- **EXERCISE AIM**:
The answer is to be an exact copy of the lines below running from the line with "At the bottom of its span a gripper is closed" down to the line with "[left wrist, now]", both ends included, and nothing more.

□ □ □

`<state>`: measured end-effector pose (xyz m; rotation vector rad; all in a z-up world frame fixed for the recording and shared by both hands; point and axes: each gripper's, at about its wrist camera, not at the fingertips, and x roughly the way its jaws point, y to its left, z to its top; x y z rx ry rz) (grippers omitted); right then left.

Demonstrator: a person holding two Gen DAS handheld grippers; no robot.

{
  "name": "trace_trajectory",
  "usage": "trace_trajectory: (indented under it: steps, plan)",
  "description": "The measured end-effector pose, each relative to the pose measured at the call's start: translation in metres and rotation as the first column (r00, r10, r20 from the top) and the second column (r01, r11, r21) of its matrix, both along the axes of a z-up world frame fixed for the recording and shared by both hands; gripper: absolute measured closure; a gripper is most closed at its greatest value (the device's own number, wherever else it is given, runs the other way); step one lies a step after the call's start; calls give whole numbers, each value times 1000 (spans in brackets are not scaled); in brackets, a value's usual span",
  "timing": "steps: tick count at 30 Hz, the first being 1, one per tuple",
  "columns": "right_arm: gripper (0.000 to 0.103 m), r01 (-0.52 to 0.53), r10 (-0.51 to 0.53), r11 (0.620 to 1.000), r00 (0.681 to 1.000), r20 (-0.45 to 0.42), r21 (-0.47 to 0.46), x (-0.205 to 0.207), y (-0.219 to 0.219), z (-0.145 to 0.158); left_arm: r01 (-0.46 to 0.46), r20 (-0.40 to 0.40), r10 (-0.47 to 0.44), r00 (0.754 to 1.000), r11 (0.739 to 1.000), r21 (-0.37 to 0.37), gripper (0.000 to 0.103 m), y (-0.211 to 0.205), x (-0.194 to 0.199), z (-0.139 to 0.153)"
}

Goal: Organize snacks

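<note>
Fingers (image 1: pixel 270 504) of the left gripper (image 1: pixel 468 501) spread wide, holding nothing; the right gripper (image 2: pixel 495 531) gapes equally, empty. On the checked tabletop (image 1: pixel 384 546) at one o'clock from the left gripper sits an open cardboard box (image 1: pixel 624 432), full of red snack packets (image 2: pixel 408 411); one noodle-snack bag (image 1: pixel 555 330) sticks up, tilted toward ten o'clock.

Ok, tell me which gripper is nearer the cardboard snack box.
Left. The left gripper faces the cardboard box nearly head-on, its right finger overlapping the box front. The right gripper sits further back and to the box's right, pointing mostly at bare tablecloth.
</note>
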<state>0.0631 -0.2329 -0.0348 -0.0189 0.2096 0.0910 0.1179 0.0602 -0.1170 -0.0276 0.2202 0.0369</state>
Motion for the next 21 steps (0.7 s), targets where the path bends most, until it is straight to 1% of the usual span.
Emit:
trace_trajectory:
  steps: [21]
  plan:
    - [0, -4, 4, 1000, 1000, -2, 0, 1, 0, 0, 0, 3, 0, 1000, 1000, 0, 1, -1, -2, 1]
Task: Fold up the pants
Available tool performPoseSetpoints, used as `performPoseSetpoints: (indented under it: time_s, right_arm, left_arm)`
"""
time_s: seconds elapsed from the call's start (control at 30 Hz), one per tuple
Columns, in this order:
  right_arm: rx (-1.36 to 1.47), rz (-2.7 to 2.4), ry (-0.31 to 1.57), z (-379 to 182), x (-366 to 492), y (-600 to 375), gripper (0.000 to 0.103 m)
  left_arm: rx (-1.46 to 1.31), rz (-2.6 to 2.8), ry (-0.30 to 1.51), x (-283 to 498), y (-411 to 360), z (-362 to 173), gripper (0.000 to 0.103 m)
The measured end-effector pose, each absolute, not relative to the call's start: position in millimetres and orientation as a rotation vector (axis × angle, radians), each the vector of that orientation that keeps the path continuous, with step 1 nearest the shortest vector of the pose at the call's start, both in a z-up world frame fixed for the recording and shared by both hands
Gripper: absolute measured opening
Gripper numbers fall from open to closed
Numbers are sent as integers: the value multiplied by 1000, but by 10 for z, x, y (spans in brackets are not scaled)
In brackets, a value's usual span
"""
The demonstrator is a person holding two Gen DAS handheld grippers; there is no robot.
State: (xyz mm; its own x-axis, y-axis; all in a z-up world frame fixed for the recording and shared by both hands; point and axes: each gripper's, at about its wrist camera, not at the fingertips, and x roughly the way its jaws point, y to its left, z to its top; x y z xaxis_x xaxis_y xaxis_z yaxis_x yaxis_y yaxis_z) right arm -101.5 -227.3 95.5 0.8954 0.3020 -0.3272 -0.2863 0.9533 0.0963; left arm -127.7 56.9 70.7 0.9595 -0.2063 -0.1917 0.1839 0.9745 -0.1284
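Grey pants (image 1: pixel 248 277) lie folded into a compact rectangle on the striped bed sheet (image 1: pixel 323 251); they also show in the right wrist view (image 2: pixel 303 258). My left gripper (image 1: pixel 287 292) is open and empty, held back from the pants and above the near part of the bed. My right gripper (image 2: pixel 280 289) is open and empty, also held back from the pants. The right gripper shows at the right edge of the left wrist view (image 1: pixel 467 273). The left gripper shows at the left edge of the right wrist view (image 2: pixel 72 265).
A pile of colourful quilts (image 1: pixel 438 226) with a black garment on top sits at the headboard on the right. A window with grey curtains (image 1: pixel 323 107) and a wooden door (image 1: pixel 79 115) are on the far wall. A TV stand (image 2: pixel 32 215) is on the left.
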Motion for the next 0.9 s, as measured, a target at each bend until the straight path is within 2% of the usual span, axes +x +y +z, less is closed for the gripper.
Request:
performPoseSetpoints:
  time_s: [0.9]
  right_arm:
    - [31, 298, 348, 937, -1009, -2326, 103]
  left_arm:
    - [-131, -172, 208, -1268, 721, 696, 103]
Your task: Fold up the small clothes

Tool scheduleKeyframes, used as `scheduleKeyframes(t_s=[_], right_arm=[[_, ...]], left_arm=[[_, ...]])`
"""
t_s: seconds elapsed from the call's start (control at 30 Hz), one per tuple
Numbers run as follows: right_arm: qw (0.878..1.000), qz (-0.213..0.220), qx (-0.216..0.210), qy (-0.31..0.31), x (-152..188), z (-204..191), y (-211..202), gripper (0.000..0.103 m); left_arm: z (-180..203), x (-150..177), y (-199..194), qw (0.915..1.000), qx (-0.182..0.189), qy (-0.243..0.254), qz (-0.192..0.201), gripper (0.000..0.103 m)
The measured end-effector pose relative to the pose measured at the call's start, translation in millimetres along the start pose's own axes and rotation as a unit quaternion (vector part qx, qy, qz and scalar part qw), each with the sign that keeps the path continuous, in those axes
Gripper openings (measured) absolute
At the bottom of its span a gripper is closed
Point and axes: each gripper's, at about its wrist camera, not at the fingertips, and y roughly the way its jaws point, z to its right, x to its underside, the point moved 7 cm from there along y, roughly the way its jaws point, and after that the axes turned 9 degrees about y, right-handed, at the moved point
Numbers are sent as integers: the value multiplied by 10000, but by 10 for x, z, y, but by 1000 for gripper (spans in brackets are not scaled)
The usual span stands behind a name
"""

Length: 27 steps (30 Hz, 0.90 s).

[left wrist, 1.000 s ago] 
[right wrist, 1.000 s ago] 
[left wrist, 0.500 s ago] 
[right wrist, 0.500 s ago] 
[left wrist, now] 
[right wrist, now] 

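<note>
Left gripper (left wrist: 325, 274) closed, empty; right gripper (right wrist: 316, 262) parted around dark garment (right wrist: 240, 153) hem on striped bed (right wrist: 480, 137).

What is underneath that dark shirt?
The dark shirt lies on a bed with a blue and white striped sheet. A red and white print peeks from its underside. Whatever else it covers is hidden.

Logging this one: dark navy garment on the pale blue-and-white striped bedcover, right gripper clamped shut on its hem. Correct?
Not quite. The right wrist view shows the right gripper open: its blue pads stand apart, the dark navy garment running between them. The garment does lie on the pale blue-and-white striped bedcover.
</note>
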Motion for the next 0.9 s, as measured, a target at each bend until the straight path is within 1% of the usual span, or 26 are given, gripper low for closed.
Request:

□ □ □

- **WORKED SOLUTION**:
At the bottom of its span a gripper is closed
Point and axes: each gripper's, at about its wrist camera, not at the fingertips, and y roughly the way its jaws point, z to its right, x to its underside, the point moved 7 cm from there along y, roughly the way its jaws point, and after that the axes turned 9 degrees about y, right-handed, at the moved point
Numbers are sent as integers: the value multiplied by 10000, but by 10 for x, z, y, but by 1000 for gripper (spans in brackets are not scaled)
The usual span stands behind a name
"""

Length: 27 steps (30 Hz, 0.90 s).

[left wrist, 1.000 s ago] 
[right wrist, 1.000 s ago] 
[left wrist, 0.500 s ago] 
[right wrist, 0.500 s ago] 
[left wrist, now] 

No further output is required, since the answer is complete.